三菱商事

Global Now

今、私たちはどのような社会に生きているのか。

世界中で起きている出来事をシリーズでお伝えします。

穀物

食糧危機の切り札

人口は制限しなければネズミ算のようにかけ算的に増えるが、穀物の生産は足し算的にしか増えず、やがて食糧不足に陥る。一人あたりの分け前が減ると疫病や戦争が起き、やがて人口は維持もしくは微増にとどまる。これはイギリスの経済学者トマス・ロバート・マルサスの唱えた「マルサスの罠」として知られる。人類は18世紀の産業革命まで、この罠にもがき苦しんできた。

第2次世界大戦後の東南アジアも同じような状況にあったが、多くの国がこの罠にはまることはなかった。その理由は1960年代末からの「緑の革命」にある。各国が穀物増産のために積極投資をし、より効率の高い農法の研究に取り組んだ。フィリピンではミラクルライスと呼ばれたコメの新品種「IR8」が開発されたほか、インドではメキシコで品種改良された小麦を使い、それぞれ大増産に成功した。いずれも単位面積当たりの収穫量が格段に改善し、自給率を押し上げた。

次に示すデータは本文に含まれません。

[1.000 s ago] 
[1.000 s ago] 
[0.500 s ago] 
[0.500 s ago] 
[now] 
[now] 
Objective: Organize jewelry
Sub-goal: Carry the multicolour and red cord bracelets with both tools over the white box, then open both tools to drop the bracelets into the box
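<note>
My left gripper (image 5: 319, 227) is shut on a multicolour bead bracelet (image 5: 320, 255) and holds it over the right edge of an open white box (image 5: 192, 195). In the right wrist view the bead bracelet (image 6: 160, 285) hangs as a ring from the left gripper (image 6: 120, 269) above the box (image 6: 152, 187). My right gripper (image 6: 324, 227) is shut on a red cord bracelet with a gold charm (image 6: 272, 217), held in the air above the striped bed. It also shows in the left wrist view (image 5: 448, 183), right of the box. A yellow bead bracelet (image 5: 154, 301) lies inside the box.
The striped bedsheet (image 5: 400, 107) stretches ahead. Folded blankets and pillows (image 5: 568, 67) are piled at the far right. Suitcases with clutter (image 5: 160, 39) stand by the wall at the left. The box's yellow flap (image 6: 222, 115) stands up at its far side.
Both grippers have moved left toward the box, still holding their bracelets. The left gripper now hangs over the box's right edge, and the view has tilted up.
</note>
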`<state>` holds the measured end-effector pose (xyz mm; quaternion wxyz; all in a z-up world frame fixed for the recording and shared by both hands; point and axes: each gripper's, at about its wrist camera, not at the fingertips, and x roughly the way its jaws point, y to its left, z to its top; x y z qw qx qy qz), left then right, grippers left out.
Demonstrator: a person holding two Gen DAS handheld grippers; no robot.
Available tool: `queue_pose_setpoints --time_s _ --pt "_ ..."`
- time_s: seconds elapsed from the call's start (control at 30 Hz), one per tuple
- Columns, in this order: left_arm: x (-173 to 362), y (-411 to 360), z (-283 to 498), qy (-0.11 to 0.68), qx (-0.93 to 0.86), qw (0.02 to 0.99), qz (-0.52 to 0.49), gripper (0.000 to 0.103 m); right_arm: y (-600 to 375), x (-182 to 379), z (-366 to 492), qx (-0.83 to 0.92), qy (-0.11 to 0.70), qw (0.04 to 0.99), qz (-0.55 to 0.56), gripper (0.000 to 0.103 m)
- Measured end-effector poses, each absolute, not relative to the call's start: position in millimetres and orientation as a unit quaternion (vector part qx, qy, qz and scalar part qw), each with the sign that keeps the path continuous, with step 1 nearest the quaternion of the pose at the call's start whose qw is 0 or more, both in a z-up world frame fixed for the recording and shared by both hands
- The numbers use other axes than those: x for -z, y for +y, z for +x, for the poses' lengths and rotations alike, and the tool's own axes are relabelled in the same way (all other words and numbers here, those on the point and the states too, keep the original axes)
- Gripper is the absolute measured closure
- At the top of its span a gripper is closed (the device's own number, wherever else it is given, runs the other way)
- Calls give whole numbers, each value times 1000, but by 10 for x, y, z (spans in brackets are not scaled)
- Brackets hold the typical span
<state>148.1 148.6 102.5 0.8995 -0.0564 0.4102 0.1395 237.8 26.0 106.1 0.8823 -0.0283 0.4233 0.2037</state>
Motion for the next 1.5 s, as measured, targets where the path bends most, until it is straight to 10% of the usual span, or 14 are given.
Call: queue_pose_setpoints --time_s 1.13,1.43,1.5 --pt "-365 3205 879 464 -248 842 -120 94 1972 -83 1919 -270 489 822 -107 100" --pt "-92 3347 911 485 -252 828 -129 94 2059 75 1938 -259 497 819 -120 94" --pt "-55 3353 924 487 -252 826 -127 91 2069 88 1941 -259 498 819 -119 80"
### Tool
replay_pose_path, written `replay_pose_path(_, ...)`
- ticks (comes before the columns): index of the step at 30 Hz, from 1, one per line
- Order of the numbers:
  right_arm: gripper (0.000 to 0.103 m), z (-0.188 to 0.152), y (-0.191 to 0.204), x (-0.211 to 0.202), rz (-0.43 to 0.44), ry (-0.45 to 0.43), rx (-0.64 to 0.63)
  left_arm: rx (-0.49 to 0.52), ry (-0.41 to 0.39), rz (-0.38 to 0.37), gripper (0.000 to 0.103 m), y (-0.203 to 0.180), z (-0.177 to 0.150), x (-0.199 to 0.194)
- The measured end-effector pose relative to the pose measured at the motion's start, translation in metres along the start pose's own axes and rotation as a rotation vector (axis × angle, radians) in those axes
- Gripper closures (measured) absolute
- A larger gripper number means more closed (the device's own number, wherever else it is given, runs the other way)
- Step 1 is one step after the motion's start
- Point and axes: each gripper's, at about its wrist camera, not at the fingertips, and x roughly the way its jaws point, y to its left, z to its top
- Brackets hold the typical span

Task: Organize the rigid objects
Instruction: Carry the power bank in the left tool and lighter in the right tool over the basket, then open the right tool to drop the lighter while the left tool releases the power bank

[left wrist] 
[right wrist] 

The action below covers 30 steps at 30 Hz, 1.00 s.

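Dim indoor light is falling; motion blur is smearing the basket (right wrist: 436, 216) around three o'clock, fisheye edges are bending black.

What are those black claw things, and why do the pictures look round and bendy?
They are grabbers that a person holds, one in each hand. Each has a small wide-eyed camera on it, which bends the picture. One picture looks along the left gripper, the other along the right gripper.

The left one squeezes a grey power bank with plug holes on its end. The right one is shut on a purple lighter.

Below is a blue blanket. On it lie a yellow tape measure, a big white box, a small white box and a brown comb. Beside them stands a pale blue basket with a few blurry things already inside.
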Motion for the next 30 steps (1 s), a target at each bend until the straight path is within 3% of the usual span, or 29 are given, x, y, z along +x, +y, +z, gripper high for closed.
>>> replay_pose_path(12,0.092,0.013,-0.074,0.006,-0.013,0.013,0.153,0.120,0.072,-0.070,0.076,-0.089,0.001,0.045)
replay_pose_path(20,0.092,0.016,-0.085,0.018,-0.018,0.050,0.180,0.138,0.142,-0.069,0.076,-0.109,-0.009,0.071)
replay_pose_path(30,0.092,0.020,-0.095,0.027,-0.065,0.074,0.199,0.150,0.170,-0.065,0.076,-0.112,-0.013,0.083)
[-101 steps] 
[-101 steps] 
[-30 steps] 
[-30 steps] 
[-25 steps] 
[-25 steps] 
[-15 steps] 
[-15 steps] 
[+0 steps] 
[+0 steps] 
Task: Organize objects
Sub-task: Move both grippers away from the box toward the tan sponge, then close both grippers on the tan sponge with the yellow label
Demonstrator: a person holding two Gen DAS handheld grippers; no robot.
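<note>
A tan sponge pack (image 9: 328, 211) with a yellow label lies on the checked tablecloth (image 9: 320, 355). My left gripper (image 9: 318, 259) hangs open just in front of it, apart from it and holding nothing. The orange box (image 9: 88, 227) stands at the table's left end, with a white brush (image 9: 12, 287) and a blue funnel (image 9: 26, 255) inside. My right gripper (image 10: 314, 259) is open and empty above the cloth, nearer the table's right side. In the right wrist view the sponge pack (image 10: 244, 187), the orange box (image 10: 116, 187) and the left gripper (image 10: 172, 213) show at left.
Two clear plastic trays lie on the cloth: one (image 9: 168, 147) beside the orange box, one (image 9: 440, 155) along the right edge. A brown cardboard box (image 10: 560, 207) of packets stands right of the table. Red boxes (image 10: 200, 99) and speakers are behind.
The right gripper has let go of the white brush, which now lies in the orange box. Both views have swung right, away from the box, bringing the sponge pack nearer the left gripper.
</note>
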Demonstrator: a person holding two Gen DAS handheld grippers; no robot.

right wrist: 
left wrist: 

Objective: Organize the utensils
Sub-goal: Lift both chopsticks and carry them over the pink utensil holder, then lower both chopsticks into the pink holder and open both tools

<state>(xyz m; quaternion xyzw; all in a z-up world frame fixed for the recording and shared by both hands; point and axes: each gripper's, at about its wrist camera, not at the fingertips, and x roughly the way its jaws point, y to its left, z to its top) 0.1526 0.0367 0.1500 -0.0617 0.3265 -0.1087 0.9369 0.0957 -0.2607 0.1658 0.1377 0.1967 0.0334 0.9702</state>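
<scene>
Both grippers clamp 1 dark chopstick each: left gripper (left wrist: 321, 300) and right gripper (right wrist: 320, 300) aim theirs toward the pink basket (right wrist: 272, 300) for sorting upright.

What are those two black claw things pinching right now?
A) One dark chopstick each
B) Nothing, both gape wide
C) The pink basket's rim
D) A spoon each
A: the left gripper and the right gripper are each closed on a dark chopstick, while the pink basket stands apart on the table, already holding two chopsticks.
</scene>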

一方で肥料の大量投下や水質汚染など、環境破壊という負の側面も強く残った。

これからの世界に求められるのは、持続可能な穀物の生産であることはいうまでもない。環境との共存を図り穀物を安定生産することは、未来の食糧危機を救う大きな切り札となるに違いない。

世界の穀物消費量の推移

PROJECT

大豆輸出大国ブラジルで調達力強化

世界の穀物需要が拡大するなか、米国と並ぶ大豆輸出大国であるブラジルは、コーンを含めた輸出の増加が期待できる重要な穀物供給国です。三菱商事は、2012年1月にブラジルで大豆・コーンを中心に年間100万トン超の集荷販売規模を誇る穀物会社セアグロ社の株式20%を取得、2013年5月には同社株式60%を追加取得することに合意しました。今後、北米、南米における安定調達体制をさらに強化し、食の安定供給に貢献していきます。